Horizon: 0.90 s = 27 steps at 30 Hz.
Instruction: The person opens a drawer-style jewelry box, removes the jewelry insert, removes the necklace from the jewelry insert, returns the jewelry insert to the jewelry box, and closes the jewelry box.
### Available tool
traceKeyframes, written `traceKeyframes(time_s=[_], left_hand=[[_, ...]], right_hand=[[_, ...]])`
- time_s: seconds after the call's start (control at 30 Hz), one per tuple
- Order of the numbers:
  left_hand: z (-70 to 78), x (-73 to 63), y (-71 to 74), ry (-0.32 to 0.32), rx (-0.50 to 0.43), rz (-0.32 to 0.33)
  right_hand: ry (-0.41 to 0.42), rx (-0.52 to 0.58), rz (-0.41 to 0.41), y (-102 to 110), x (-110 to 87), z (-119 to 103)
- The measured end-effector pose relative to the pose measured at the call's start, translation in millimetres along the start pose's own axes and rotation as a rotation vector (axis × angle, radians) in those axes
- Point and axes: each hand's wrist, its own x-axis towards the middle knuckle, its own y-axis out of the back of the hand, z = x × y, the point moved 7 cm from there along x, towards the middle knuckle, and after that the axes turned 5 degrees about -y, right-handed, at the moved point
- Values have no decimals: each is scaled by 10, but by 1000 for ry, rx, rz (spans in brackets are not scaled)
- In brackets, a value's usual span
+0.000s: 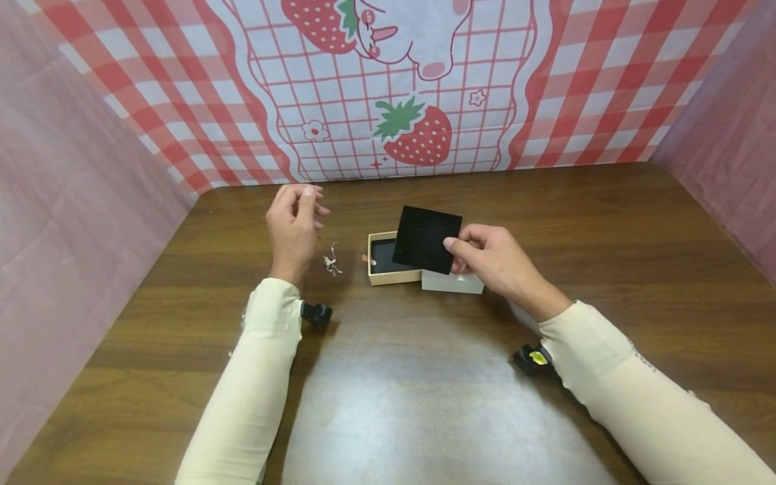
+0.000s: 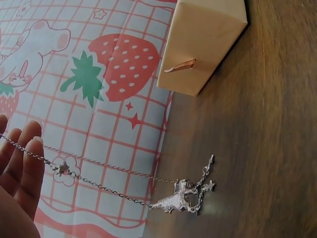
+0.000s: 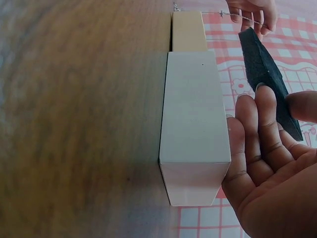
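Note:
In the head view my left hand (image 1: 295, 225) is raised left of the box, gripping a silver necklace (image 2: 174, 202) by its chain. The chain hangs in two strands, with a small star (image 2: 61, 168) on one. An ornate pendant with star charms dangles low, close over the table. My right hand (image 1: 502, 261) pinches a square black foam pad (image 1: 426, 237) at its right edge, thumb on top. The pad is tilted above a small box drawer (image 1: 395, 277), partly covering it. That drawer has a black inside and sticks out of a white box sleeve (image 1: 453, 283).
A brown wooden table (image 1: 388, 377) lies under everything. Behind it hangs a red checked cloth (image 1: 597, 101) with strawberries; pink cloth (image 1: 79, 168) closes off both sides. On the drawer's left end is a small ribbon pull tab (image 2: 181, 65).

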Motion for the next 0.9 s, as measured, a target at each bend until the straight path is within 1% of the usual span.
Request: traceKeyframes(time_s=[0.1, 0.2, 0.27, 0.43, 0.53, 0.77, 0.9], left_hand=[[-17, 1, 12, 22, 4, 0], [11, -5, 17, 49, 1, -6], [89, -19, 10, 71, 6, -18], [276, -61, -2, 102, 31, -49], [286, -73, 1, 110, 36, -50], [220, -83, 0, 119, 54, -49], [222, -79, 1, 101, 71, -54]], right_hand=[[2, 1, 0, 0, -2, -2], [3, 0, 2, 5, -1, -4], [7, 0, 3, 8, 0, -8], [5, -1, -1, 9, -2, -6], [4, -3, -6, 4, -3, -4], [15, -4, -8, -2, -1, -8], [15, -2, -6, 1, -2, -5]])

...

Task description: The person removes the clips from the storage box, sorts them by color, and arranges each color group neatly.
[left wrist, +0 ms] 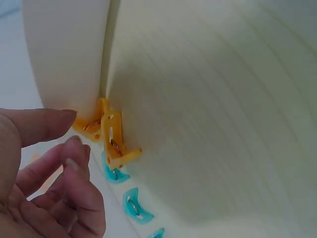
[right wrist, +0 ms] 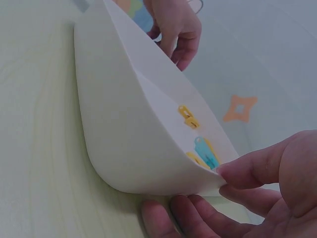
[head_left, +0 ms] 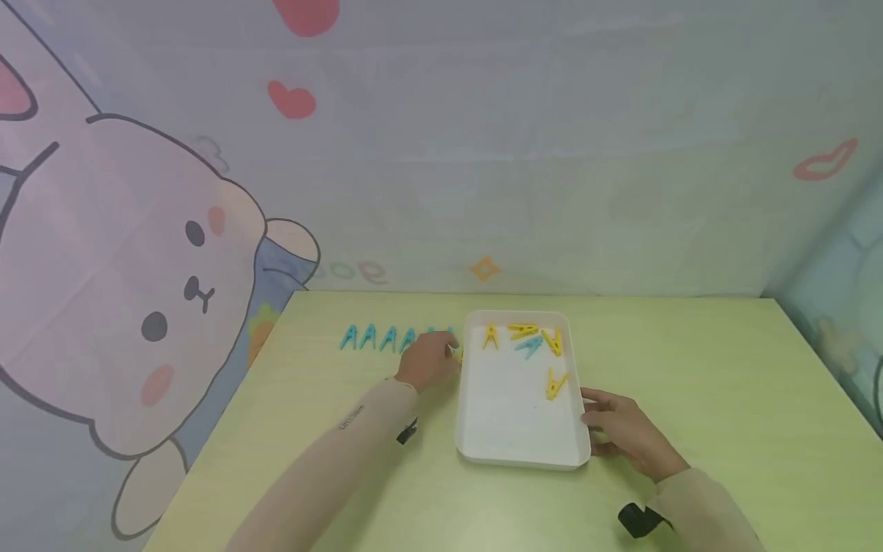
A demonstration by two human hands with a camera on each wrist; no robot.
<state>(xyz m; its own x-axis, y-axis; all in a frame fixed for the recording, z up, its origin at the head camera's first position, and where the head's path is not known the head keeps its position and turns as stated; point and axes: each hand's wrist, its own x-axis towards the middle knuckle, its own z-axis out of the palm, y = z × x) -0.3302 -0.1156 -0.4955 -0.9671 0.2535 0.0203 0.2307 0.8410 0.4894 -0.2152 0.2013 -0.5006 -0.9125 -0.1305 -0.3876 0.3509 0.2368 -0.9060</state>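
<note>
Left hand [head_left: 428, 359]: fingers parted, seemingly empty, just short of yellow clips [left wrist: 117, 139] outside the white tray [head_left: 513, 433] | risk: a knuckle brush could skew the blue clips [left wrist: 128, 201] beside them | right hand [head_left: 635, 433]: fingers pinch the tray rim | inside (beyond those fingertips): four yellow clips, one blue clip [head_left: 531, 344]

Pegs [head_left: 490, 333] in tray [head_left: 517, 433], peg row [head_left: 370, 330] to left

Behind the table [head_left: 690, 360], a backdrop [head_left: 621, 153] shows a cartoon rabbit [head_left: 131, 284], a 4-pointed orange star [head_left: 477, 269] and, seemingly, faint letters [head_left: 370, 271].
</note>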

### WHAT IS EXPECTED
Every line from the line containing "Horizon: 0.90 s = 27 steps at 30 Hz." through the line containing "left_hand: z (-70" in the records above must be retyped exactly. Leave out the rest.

### SOLUTION FOR THIS EXERCISE
Horizon: 0.90 s = 27 steps at 30 Hz.
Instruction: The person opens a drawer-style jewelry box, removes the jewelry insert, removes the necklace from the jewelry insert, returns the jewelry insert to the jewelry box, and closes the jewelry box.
### Available tool
traceKeyframes, written `traceKeyframes(time_s=[_], left_hand=[[_, ...]], right_hand=[[_, ...]])`
- time_s: seconds after the call's start (control at 30 Hz), one per tuple
- Order of the numbers:
  left_hand: z (-70 to 78), x (-73 to 63), y (-71 to 74), ry (-0.32 to 0.32), rx (-0.50 to 0.43), rz (-0.32 to 0.33)

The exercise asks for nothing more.